The Republican release of Smirnov’s allegations in July 2023 did not happen in a vacuum: they came right after the Republican-led House censured Representative Adam Schiff (D-CA) for “misleading the American public and for conduct unbecoming of an elected Member of the House of Representatives,” including “spread[ing] false accusations that the [2016] Trump campaign colluded with Russia.”
But the Mueller Report concluded that “[t]he Russian government interfered in the 2016 presidential election in sweeping and systematic fashion” and that “the Campaign expected it would benefit electorally from information stolen and released through Russian efforts.” The Senate Intelligence Committee Report found that “the Russian government engaged in an aggressive, multifaceted effort to influence…the outcome of the 2016 presidential election” and that Trump campaign advisor Paul Manafort worked directly with Konstantin Kilimnik, “a Russian intelligence officer.”
That effort continued in 2020, with the U.S. intelligence community assessing in March 2021 that “Russian President Putin authorized, and a range of Russian government organizations conducted, influence operations aimed at denigrating President Biden’s candidacy and the Democratic Party, supporting former President Trump, undermining public confidence in the electoral process, and exacerbating sociopolitical divisions in the US.”
That foreign countries try to influence elections is far less a surprise than that one of the two major U.S. political parties now appears to be, wittingly or not, working on their behalf.
That willingness to do anything to win—even working with a foreign dictator—seems a logical outgrowth of the process begun during the administration of President Richard Nixon, when his people deliberately appealed to voters’ emotions with a picture of traditional America under siege by antiwar student activists, people of color, and feminist women.
To rally voters to their party in the 1970s midterms, Nixon and Vice President Spiro Agnew engaged in what they called “positive polarization.” Nixon’s speechwriter Pat Buchanan wrote a memo to Nixon warning: “We are in a contest over the soul of the country now and the decision will not be some middle compromise…. It will be their kind of society or ours.”
The theme that the Republicans' opponents were dangerous socialists out to destroy the country became the centerpiece of Republican rhetoric. From President Ronald Reagan’s welfare queen, who was scamming the system and thus taxpayers, through talk radio host Rush Limbaugh’s “feminazis,” to Trump’s claim that immigrants are “poisoning the blood of our country,” the party has defined itself as “true America” standing against enemies.
And if you believe you are fighting for the right, it only makes sense to do whatever it takes to win.
Cont below
HEATHER COX RICHARDSON
FEB 21, 2024
The centerpiece of Republicans’ case for impeaching Democratic president Joe Biden is the allegation that he and his son Hunter each accepted a $5 million bribe from Ukrainian oil and gas company Burisma when Biden Sr. was vice president. But in the last week, that accusation has revealed quite a different problem, one that implicates Republicans.
The accusation that the Bidens accepted bribes broke into public channels on May 3, 2023, when Senator Chuck Grassley (R-IA) and Representative James Comer (R-KY), chair of the House Committee on Oversight and Accountability, wrote to Attorney General Merrick Garland and FBI Director Christopher Wray saying they had received “highly credible…whistleblower disclosures” that said the Department of Justice and the FBI appeared to have “valuable, verifiable information that you have failed to disclose to the American people.”

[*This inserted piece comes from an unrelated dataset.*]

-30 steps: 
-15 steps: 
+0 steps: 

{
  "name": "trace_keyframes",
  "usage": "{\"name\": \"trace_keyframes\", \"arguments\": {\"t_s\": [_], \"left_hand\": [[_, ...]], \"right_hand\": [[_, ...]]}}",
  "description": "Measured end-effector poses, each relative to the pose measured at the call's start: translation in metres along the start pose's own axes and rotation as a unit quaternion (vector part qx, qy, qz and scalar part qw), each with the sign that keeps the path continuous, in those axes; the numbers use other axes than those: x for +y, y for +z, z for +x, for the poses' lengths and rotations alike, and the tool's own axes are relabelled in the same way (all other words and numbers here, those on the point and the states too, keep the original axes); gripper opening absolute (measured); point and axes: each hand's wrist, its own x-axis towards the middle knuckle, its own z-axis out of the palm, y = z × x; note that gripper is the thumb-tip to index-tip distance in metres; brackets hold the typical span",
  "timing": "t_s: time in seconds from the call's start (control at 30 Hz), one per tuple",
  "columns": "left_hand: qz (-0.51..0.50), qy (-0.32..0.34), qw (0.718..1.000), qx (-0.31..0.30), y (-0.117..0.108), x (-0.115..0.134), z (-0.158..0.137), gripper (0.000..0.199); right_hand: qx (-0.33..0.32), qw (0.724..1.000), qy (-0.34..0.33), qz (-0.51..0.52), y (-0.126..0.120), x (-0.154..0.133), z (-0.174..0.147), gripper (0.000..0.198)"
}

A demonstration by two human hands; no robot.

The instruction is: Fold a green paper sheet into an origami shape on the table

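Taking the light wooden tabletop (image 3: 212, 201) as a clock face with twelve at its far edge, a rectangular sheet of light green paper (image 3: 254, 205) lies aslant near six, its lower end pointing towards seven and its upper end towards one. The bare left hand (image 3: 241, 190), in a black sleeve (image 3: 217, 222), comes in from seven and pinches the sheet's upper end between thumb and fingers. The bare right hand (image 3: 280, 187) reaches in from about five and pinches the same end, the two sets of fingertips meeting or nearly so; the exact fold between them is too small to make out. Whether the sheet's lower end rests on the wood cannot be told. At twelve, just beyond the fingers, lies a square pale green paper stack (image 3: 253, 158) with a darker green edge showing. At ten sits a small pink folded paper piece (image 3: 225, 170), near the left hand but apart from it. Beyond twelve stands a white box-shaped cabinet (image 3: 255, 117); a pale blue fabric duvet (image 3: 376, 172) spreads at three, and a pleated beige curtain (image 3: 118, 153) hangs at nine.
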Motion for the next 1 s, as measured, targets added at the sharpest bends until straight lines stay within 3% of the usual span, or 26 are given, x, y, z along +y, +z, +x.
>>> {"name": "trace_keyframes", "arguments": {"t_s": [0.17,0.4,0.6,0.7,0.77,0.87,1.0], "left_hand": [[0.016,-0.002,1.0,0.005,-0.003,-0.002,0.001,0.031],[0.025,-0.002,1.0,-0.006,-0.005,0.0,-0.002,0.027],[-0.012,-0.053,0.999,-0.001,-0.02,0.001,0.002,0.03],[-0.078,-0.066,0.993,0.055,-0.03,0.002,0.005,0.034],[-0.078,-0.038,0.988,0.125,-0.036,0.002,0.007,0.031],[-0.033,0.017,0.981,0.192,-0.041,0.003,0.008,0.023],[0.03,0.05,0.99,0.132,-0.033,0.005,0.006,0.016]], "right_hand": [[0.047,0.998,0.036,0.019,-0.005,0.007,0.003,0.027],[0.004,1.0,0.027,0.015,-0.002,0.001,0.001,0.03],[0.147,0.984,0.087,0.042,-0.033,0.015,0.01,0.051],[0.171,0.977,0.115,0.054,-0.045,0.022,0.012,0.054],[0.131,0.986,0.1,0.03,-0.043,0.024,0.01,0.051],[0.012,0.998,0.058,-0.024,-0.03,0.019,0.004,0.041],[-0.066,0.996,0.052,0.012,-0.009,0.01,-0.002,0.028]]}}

Grassley and Comer claimed there was “growing concern about the DOJ and the FBI’s track record of allowing political bias to infect their decision-making process,” and so Congress would be conducting its own “independent and objective review of this matter.”
Comer then issued a subpoena for the document containing the information, a so-called FD-1023, which is the form used by FBI agents to record “raw, unverified” information from confidential informants. In it, informant Alexander Smirnov made a number of allegations about the Bidens, including that they had accepted bribes.

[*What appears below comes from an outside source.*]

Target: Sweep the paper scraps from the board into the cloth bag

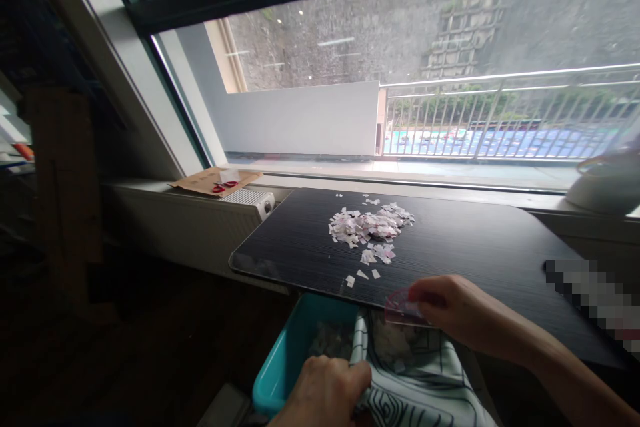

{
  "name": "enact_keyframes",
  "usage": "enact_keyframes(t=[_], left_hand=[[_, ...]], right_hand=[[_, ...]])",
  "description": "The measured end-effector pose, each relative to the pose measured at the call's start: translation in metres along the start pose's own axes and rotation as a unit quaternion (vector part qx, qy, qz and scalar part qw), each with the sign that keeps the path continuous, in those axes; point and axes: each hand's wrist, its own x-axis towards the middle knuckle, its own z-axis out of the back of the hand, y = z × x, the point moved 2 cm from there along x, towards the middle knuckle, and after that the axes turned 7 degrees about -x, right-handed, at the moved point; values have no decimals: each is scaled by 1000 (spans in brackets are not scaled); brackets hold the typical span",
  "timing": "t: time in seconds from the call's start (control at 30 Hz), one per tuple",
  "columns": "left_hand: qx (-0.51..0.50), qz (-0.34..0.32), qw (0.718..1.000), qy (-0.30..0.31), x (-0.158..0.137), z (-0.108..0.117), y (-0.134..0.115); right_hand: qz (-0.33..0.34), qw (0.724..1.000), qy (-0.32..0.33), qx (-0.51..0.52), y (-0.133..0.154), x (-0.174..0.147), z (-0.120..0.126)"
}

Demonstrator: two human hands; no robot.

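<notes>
Paper scraps (370, 223) lie in a loose heap on the dark worktop (465, 230), a few pieces apart near its front edge. Right hand (443, 300) grips a pink translucent card (396, 310) at that edge. Left hand (325, 383) clasps patterned cloth (425, 390) (teal bin (280, 353) alongside) below.

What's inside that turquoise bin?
Pale, blurry pieces show inside the turquoise bin; the left hand and patterned cloth hide the rest, so what lies there can't be seen.
</notes>
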Motion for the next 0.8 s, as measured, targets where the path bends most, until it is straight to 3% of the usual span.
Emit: enact_keyframes(t=[0.37, 0.57, 0.8], left_hand=[[38, -4, 999, 6, 1, -1, -2], [26, -7, 1000, 1, -2, -1, 2], [-10, 19, 1000, 1, -2, 1, 2]], right_hand=[[-22, 994, -103, -39, -6, 31, 0], [-10, 995, -82, -52, -3, 36, -2], [7, 1000, -10, -1, -2, 4, 1]])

In July, Grassley and Comer got the document and showed it to others in a secure facility. Representative Marjorie Taylor Greene (R-GA) saw it there, took pictures of it, and posted them on social media. She claimed that “Joe Biden is a criminal and is compromised” and that he was backing Ukraine in its fight against Russia’s invasion because Ukraine president Volodymyr Zelensky “has proof of more Biden crimes.” “IMPEACH BIDEN,” she wrote.
Grassley also released it, suggesting that the Justice Department and the FBI were trying to cover up a “criminal bribery scheme” implicating the Bidens. Senator Ted Cruz (R-TX) jumped in, saying: “Every day, the evidence keeps mounting and the evidence that is coming in is number one, of a widespread bribery scheme of Joe Biden and Hunter Biden and the entire Biden family, to extract bribes from foreign nationals.”
The idea that Biden had accepted bribes was central to the House impeachment effort that then–House speaker Kevin McCarthy (R-CA) announced in September 2023.
That story fell apart a week ago, on February 14, 2024, when a federal grand jury indicted Smirnov for lying and “creating a false and fictitious record.”
And the story became even more troubling yesterday, when Trump-appointed Special Counsel David Weiss of the Justice Department filed a document establishing that the informant, Alexander Smirnov, has “extensive and extremely recent” ties with “Russian intelligence agencies.”
The filing revealed other, more recent, false allegations Smirnov had made, and concluded that “Smirnov’s efforts to spread misinformation about a candidate of one of the two major parties in the United States continues…. What this shows is that the misinformation he is spreading is not confined to 2020. He is actively peddling new lies that could impact U.S. elections after meeting with Russian intelligence officials in November.”
Representative Jamie Raskin (D-MD), the top Democrat on the House Committee on Oversight and Accountability, told reporters today that “the impeachment investigation essentially ended yesterday, in substance if not in form, with the explosive revelation that Mr. Smirnov’s allegations about Ukrainian Burisma payments to Joe Biden were concocted along with Russian intelligence agents. And it appears like the whole thing was not only obviously false and fraudulent but a product of Russian disinformation and propaganda. And that’s been the motor force behind this investigation for more than a year.”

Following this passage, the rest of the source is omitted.